-- What is being asked --
Output every line below without omitting or altering anything.

-- Source data --
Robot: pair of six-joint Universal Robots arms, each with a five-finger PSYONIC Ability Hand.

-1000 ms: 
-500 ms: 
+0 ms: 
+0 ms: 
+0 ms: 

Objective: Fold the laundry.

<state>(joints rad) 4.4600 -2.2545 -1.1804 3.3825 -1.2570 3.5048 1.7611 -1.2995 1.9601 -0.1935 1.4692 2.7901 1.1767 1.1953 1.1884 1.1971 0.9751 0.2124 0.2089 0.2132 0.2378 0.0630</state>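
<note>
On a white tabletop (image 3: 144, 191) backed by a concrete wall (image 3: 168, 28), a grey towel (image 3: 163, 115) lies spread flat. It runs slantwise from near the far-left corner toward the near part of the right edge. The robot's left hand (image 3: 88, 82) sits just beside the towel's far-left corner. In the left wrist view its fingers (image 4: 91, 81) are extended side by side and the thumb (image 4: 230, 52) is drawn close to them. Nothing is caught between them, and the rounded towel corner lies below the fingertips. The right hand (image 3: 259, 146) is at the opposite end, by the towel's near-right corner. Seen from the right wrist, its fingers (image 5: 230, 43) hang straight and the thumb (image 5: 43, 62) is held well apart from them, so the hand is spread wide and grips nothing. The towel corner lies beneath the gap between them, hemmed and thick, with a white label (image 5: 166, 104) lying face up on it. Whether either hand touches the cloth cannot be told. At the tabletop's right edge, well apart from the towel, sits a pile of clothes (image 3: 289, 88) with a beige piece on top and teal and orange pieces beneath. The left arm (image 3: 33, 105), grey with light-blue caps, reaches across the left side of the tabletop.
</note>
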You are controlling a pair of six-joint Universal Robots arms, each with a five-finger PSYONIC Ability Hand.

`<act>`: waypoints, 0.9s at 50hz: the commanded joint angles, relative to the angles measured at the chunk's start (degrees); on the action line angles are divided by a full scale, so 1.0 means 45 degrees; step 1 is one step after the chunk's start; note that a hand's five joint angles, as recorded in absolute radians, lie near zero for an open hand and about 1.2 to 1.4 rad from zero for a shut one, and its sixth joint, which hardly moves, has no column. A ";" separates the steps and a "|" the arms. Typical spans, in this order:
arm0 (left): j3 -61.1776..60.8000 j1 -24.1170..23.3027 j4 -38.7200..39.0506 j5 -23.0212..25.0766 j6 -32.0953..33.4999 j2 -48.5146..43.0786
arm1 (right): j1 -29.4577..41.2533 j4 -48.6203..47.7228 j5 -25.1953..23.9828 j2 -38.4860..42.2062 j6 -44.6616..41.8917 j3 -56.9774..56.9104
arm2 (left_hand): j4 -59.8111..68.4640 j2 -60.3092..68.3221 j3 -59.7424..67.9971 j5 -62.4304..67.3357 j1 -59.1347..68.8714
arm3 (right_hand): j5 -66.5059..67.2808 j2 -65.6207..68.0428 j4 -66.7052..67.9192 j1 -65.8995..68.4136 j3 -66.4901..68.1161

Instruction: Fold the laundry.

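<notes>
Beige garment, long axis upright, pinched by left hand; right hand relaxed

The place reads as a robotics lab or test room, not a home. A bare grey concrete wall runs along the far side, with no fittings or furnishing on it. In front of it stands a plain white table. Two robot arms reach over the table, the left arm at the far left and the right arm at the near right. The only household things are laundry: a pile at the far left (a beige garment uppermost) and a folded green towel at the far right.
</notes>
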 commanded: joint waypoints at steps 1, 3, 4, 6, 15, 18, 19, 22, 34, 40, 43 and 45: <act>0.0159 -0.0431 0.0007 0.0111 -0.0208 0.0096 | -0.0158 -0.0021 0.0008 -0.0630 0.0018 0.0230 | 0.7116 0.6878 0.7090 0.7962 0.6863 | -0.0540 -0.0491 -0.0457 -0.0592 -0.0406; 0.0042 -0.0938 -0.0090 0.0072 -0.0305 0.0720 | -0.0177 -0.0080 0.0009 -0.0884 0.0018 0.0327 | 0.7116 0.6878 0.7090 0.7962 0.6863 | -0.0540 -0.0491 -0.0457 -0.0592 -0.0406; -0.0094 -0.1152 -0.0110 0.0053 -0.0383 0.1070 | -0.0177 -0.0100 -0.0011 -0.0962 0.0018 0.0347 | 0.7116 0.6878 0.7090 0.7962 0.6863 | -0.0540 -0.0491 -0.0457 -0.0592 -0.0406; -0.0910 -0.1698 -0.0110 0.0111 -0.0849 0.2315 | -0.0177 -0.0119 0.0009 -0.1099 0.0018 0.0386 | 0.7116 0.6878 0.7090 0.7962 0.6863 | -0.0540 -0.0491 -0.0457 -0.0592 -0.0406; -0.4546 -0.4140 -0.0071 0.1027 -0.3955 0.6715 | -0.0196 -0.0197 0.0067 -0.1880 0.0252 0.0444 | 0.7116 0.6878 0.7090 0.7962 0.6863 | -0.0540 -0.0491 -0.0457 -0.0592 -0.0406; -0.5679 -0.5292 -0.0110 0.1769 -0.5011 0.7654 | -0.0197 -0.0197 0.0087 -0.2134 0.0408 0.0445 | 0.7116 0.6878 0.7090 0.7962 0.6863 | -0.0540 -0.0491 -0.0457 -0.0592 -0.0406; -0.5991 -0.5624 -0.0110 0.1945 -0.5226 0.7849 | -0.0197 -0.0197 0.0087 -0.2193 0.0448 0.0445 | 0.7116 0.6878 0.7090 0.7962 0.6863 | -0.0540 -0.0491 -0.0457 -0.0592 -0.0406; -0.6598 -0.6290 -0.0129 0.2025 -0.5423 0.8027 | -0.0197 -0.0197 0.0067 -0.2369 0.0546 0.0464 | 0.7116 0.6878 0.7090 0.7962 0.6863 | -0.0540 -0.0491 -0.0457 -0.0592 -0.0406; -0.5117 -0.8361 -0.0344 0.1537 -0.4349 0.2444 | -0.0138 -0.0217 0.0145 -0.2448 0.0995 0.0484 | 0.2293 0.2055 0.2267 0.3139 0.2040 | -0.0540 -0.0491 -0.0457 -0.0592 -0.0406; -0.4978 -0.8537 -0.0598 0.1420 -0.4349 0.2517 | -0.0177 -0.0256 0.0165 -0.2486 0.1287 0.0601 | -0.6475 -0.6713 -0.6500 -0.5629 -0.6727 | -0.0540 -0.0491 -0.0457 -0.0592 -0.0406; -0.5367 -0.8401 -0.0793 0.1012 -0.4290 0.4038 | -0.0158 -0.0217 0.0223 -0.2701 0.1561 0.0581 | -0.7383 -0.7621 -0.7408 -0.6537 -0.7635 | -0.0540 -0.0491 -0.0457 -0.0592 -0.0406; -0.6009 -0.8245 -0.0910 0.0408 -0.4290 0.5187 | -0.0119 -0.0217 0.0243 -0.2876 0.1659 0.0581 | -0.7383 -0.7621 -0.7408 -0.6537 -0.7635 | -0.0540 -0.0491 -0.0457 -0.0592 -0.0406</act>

-- Final answer --
Robot: pair of six-joint Universal Robots arms, each with a five-finger PSYONIC Ability Hand.

-1000 ms: 
-500 ms: 
+0 ms: 
+0 ms: 
+0 ms: 

Objective: Fold the laundry.

<state>(joints rad) 4.4600 -2.2545 -1.1804 3.3825 -1.2570 3.5048 1.7611 -1.2995 1.9601 -0.1935 1.4692 2.7901 1.1767 1.1953 1.1884 1.1971 0.9751 0.2124 0.2089 0.2132 0.2378 0.0630</state>
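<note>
On a white tabletop (image 3: 144, 191) backed by a concrete wall (image 3: 168, 28), a grey towel (image 3: 163, 115) lies spread flat. It runs slantwise from near the far-left corner toward the near part of the right edge. The robot's left hand (image 3: 88, 82) sits just beside the towel's far-left corner. In the left wrist view its fingers (image 4: 91, 81) are extended side by side and the thumb (image 4: 230, 52) is drawn close to them. Nothing is caught between them, and the rounded towel corner lies below the fingertips. The right hand (image 3: 259, 146) is at the opposite end, by the towel's near-right corner. Seen from the right wrist, its fingers (image 5: 230, 43) hang straight and the thumb (image 5: 43, 62) is held well apart from them, so the hand is spread wide and grips nothing. The towel corner lies beneath the gap between them, hemmed and thick, with a white label (image 5: 166, 104) lying face up on it. Whether either hand touches the cloth cannot be told. At the tabletop's right edge, well apart from the towel, sits a pile of clothes (image 3: 289, 88) with a beige piece on top and teal and orange pieces beneath. The left arm (image 3: 33, 105), grey with light-blue caps, reaches across the left side of the tabletop.
</note>
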You are controlling a pair of six-joint Universal Robots arms, each with a five-finger PSYONIC Ability Hand.

`<act>`: waypoints, 0.9s at 50hz: the commanded joint angles, relative to the angles measured at the chunk's start (degrees); on the action line angles are divided by a full scale, so 1.0 means 45 degrees; step 1 is one step after the chunk's start; note that a hand's five joint angles, as recorded in absolute radians, lie near zero for an open hand and about 1.2 to 1.4 rad from zero for a shut one, and its sixth joint, which hardly moves, has no column. A ";" separates the steps and a "|" the arms. Typical spans, in this order:
arm0 (left): j3 -61.1776..60.8000 j1 -24.1170..23.3027 j4 -38.7200..39.0506 j5 -23.0212..25.0766 j6 -32.0953..33.4999 j2 -48.5146..43.0786
arm1 (right): j1 -29.4577..41.2533 j4 -48.6203..47.7228 j5 -25.1953..23.9828 j2 -38.4860..42.2062 j6 -44.6616..41.8917 j3 -56.9774..56.9104
arm2 (left_hand): j4 -59.8111..68.4640 j2 -60.3092..68.3221 j3 -59.7424..67.9971 j5 -62.4304..67.3357 j1 -59.1347..68.8714
arm3 (right_hand): j5 -66.5059..67.2808 j2 -65.6207..68.0428 j4 -66.7052..67.9192 j1 -65.8995..68.4136 j3 -66.4901..68.1161

Instruction: Fold the laundry.

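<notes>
Beige garment, long axis upright, pinched by left hand; right hand relaxed

The place reads as a robotics lab or test room, not a home. A bare grey concrete wall runs along the far side, with no fittings or furnishing on it. In front of it stands a plain white table. Two robot arms reach over the table, the left arm at the far left and the right arm at the near right. The only household things are laundry: a pile at the far left (a beige garment uppermost) and a folded green towel at the far right.
</notes>
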 commanded: joint waypoints at steps 1, 3, 4, 6, 15, 18, 19, 22, 34, 40, 43 and 45: <act>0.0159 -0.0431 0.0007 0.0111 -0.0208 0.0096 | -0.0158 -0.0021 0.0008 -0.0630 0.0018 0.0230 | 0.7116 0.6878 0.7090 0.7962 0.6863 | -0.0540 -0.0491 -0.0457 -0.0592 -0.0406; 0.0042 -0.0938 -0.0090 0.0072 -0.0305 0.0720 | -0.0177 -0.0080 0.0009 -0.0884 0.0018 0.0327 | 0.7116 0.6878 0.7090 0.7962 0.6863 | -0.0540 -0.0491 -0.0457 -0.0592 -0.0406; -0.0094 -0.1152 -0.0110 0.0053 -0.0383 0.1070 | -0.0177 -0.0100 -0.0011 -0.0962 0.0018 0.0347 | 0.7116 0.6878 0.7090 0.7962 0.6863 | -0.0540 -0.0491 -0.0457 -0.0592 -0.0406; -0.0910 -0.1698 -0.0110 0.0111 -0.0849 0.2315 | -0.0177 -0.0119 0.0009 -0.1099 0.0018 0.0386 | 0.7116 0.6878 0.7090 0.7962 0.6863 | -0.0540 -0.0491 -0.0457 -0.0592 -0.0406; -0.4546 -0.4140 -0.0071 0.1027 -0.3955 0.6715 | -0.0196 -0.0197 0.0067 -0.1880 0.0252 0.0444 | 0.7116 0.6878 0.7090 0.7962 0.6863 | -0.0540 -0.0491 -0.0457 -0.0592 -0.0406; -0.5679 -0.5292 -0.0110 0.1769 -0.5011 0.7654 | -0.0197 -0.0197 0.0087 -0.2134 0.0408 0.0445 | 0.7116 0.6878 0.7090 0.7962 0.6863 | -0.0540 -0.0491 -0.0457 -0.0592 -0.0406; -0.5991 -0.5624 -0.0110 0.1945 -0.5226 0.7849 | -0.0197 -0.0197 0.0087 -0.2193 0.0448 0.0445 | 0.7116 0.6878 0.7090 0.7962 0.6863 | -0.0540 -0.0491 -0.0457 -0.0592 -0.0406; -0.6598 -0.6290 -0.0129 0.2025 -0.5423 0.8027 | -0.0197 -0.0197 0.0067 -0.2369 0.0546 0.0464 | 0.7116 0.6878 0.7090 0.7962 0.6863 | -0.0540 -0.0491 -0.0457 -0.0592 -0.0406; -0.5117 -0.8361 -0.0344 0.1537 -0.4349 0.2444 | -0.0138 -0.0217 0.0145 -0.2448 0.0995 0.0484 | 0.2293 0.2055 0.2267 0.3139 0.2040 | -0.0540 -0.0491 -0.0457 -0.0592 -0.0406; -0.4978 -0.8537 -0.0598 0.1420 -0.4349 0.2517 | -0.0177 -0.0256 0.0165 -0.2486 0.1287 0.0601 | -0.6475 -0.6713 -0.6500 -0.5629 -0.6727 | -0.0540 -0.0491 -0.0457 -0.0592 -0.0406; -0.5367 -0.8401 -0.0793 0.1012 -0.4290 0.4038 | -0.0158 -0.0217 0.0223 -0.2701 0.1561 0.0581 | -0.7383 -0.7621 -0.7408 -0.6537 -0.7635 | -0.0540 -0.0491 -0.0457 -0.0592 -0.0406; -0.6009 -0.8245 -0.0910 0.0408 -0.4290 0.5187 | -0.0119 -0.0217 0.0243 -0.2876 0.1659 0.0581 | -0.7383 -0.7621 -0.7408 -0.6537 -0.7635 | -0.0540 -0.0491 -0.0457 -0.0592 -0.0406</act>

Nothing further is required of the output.